◆ **Problem requirements**
The string "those" may appear in lines of the listing. Report each line where it does.

◆ **Listed records**
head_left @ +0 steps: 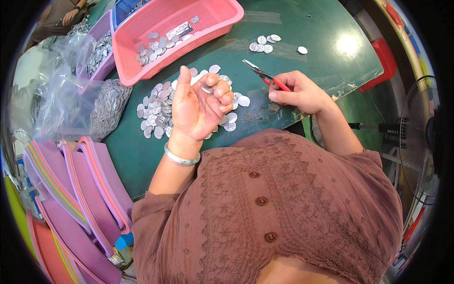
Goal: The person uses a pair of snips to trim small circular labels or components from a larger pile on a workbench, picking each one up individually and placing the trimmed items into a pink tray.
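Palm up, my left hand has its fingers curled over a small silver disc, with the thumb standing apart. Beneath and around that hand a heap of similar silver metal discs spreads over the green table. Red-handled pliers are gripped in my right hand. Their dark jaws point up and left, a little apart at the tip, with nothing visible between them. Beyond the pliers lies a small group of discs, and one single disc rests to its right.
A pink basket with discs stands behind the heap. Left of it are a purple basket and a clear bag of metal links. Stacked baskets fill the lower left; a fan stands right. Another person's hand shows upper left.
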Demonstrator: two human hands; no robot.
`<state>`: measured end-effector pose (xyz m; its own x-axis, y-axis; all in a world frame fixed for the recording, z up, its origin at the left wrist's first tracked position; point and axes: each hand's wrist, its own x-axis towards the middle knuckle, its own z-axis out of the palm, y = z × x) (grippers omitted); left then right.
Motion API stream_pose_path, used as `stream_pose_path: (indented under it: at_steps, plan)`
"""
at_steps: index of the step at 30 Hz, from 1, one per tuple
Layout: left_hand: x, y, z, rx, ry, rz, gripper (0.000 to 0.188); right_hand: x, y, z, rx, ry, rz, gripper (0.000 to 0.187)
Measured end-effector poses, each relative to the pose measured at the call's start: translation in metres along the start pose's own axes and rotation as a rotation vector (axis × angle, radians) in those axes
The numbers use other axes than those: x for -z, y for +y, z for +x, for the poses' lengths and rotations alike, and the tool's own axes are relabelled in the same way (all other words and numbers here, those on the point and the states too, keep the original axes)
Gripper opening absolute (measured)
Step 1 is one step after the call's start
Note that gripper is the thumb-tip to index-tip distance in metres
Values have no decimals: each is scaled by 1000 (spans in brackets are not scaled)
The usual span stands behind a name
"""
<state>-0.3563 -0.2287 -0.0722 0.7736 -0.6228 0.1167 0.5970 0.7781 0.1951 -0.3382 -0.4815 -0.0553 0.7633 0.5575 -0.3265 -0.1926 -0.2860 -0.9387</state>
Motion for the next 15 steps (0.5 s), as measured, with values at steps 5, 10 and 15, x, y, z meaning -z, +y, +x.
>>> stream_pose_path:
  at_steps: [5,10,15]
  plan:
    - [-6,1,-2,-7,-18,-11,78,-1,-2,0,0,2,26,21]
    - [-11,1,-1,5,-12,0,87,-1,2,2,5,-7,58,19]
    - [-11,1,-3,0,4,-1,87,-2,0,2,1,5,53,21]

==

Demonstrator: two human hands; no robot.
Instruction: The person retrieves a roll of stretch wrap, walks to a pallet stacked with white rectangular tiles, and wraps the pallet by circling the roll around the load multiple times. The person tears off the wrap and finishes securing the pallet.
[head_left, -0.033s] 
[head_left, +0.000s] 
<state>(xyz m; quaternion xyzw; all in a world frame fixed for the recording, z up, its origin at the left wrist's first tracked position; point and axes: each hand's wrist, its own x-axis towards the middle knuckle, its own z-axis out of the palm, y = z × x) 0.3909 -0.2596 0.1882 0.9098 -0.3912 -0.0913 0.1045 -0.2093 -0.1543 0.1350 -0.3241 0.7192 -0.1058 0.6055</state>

◆ **Result of the exercise**
Measured end-effector poses, each relative to the pose measured at the call's start: translation in metres along the start pose's own axes and rotation as a rotation vector (axis × angle, radians) in those axes
The numbers use other axes than those: x for -z, y for +y, z for +x, for the poses' lengths and rotations alike, and the tool's own axes are relabelled in the same way (all other words and numbers here, those on the point and the states too, keep the original axes)

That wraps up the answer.